I need the lines from the one holding "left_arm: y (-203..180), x" to the last line of the data below repeated exactly, both included, without pictures.

+-------+

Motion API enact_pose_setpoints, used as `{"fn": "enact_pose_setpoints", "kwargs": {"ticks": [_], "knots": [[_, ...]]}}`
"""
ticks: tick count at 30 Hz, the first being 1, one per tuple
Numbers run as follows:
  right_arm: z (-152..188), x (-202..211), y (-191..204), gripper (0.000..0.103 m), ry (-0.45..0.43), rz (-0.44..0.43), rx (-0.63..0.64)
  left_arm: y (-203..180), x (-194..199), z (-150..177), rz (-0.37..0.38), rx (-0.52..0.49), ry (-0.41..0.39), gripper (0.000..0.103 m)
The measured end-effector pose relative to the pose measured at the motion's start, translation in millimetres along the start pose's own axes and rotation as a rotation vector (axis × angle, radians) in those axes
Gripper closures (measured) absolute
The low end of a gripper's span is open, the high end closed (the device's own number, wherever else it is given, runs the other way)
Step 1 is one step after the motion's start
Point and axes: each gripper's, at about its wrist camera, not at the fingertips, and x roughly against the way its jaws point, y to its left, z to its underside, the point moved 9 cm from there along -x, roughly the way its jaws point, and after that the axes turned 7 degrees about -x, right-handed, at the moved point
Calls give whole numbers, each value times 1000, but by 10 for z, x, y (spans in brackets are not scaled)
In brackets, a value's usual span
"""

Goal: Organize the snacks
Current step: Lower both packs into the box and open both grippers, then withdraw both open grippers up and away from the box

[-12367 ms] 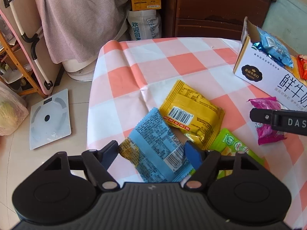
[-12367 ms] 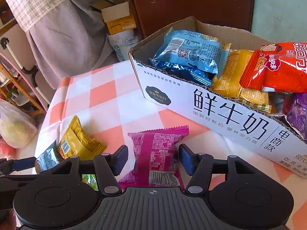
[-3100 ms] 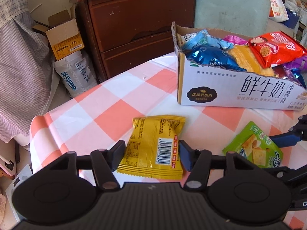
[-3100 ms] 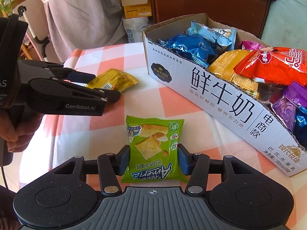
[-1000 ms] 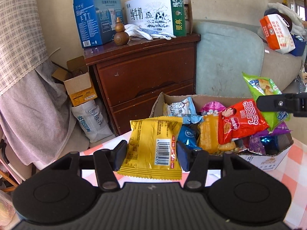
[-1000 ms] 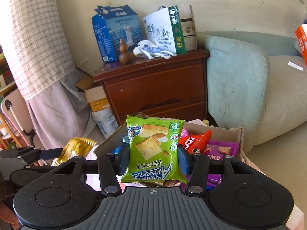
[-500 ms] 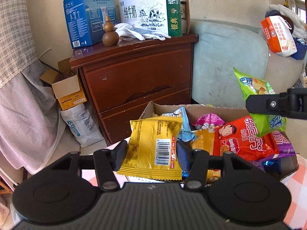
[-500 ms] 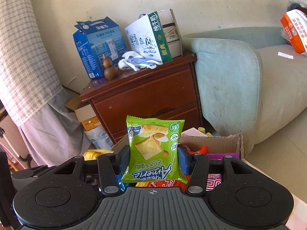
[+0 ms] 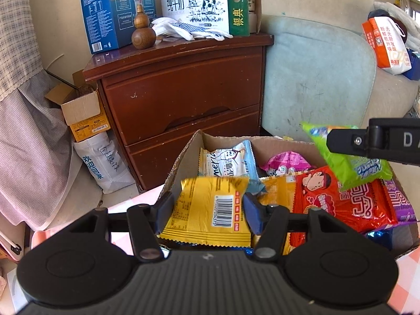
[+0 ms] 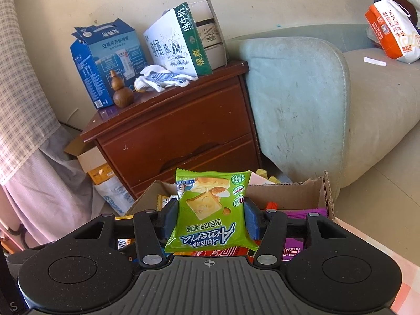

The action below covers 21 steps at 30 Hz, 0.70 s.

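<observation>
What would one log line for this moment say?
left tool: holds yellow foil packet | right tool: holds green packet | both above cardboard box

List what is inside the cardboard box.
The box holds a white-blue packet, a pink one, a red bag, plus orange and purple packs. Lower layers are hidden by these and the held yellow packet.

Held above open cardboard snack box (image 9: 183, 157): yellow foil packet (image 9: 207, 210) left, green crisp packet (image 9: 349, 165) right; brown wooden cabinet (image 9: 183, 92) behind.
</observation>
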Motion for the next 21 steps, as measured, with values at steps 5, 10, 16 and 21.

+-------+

:: Problem solution ::
  left_arm: y (-203..180), x (-194..199), z (-150..177), rz (-0.37..0.38), rx (-0.52..0.49), ry (-0.41..0.39), gripper (0.000..0.103 m)
The measured end-effector pose relative to the pose measured at the motion's start, translation in millimetres along the start pose's own axes and rotation as a rotation vector (axis × angle, radians) in those axes
Gripper closures (measured) absolute
The low end of a gripper's span is open, the high end closed (the device's own number, wherever else it is given, runs the other way)
Step 1 is one step after the motion's start
Point and axes: each gripper's, at about its wrist camera, not at the fingertips, and x roughly against the way its jaws point, y to its left, z to its underside, the point moved 9 cm from there along -x, roughly the way its jaws point, and after that the axes turned 7 degrees about -x, right-handed, at the moved point
Calls give whole numbers, each value times 1000, but by 10 for z, x, y (spans in brackets are not scaled)
In brackets, a value's usual span
"""

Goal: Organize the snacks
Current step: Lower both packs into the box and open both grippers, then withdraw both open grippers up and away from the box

[-12367 ms] 
[-12367 ms] 
[-3100 ms] 
[-3100 ms] 
[-1000 ms] 
[-1000 ms] 
[-500 ms] 
[-500 ms] 
[+0 ms] 
[+0 ms] 

The action below covers 21 steps at 30 Hz, 0.70 s.

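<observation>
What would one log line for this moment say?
left tool: holds yellow foil packet | right tool: holds green packet | both above cardboard box

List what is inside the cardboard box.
The box holds a white-blue packet, a pink one, a red bag, plus orange and purple packs. Lower layers are hidden by these and the held yellow packet.

Held above open cardboard snack box (image 9: 183, 157): yellow foil packet (image 9: 207, 210) left, green crisp packet (image 9: 349, 165) right; brown wooden cabinet (image 9: 183, 92) behind.
</observation>
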Motion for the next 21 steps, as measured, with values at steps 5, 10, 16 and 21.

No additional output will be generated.